- What the task asks
How many lines in the records below contain the word "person"? State that number and nothing more.

++++ Entries shown ++++

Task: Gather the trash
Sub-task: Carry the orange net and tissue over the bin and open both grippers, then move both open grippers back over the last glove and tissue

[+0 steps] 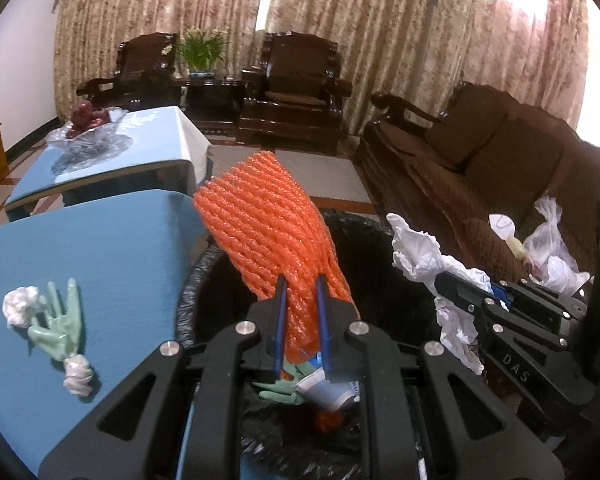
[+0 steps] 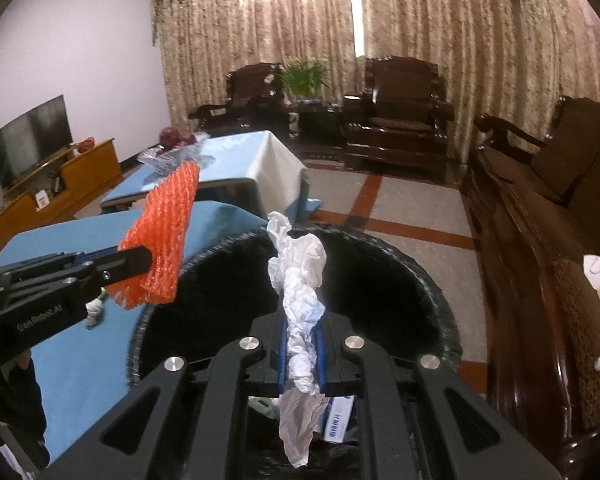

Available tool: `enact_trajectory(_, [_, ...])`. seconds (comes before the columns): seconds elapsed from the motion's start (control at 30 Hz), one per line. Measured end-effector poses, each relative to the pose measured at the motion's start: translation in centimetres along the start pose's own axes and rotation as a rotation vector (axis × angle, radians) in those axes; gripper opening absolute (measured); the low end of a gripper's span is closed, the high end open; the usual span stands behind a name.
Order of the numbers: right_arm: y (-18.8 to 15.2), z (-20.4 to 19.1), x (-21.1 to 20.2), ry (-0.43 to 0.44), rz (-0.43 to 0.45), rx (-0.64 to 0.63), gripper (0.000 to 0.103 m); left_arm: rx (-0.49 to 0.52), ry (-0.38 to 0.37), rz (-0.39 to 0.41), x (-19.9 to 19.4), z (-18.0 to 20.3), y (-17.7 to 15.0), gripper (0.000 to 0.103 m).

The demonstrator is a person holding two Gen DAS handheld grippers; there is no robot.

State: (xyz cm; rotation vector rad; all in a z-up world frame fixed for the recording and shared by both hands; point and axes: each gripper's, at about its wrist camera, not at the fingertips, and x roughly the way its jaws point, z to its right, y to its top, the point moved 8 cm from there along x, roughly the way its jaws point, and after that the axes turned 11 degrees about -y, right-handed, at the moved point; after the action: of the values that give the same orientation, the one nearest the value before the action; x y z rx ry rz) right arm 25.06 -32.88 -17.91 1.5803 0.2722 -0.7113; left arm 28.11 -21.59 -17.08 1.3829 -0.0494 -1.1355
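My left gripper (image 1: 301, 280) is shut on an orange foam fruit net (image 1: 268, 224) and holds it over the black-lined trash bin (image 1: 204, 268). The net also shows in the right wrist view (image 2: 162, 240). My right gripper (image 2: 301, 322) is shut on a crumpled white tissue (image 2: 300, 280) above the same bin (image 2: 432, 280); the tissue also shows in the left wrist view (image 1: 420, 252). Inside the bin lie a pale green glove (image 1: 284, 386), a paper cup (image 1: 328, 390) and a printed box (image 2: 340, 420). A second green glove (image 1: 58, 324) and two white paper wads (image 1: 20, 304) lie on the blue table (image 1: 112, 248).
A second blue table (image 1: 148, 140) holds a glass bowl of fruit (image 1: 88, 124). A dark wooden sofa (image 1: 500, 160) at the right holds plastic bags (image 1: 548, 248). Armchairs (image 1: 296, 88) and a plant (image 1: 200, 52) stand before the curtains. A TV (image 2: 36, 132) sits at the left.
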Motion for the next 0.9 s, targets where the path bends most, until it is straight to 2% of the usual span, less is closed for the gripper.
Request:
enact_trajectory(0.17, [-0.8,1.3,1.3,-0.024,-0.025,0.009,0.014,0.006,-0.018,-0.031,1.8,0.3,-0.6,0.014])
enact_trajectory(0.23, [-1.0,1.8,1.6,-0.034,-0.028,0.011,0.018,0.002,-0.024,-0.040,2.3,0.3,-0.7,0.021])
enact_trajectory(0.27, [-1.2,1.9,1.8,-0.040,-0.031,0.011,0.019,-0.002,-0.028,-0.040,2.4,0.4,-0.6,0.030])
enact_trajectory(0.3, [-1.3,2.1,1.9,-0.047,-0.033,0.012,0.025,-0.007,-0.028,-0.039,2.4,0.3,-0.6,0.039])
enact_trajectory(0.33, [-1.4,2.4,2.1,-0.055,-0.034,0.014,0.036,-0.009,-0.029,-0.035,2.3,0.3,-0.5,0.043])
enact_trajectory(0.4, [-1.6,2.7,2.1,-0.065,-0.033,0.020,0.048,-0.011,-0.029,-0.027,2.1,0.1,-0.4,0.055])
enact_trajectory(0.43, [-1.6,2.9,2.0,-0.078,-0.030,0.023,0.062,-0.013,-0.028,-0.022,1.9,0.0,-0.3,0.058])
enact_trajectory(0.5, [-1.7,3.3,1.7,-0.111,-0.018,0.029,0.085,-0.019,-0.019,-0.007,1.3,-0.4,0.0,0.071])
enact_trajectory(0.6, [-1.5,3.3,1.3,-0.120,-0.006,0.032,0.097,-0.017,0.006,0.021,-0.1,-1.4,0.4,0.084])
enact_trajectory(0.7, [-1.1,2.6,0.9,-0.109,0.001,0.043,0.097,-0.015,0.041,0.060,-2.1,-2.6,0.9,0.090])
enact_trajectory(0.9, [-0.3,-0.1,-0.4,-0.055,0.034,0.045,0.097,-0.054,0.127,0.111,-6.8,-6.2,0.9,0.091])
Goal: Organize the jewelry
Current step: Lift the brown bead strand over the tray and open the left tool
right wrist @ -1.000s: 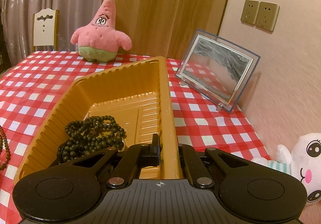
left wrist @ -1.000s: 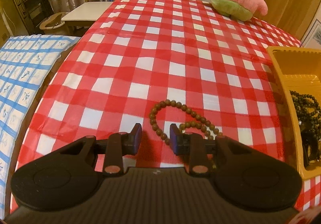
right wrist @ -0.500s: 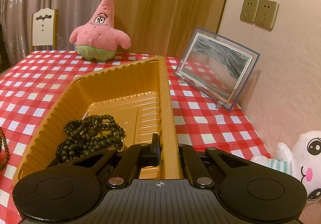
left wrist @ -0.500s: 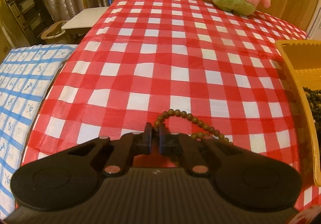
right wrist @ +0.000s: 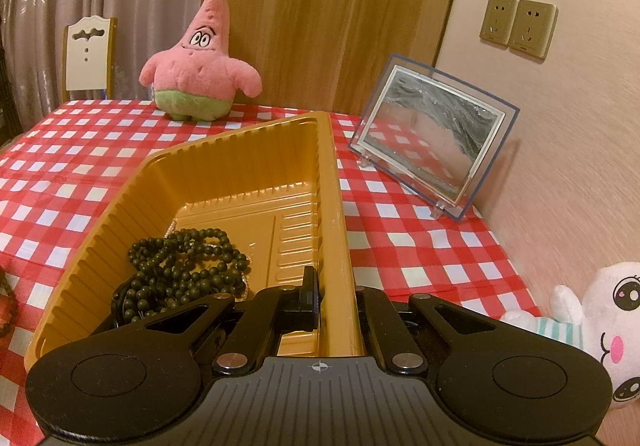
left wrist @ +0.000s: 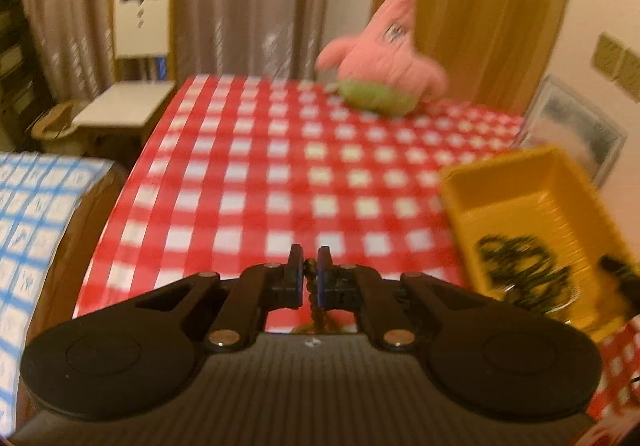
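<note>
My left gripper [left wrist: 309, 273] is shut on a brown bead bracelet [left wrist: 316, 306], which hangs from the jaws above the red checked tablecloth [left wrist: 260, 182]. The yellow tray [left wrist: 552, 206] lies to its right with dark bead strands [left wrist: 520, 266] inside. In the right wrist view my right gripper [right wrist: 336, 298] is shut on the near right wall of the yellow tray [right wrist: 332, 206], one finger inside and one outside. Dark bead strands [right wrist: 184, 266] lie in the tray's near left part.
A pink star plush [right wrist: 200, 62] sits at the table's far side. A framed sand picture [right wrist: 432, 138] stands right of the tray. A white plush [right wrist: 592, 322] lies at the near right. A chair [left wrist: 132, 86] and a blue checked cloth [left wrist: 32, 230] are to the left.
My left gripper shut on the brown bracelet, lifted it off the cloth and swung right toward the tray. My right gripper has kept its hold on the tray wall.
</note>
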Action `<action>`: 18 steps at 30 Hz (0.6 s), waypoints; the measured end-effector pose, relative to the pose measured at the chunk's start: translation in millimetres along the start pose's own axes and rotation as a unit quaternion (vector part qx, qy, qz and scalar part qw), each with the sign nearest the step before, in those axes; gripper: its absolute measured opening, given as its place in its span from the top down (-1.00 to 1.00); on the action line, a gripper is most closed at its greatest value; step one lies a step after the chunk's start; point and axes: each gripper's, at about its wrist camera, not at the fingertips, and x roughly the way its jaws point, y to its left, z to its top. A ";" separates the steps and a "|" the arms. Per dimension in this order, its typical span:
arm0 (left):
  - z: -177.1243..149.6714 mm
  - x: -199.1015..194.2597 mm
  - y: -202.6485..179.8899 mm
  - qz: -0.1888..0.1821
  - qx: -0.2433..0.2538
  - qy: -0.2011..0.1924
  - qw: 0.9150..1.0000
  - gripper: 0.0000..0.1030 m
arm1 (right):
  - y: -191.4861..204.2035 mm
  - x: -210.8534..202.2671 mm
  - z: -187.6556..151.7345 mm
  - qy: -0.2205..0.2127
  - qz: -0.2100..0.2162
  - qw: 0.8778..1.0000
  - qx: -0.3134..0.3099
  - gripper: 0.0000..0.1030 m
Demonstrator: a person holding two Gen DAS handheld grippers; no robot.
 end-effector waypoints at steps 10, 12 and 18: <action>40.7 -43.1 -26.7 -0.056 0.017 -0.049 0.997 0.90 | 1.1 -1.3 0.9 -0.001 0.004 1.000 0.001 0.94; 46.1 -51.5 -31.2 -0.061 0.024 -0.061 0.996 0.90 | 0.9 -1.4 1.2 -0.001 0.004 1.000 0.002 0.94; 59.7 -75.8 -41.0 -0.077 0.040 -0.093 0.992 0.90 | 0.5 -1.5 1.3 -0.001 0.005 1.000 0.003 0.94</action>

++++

- Solution for this exercise
2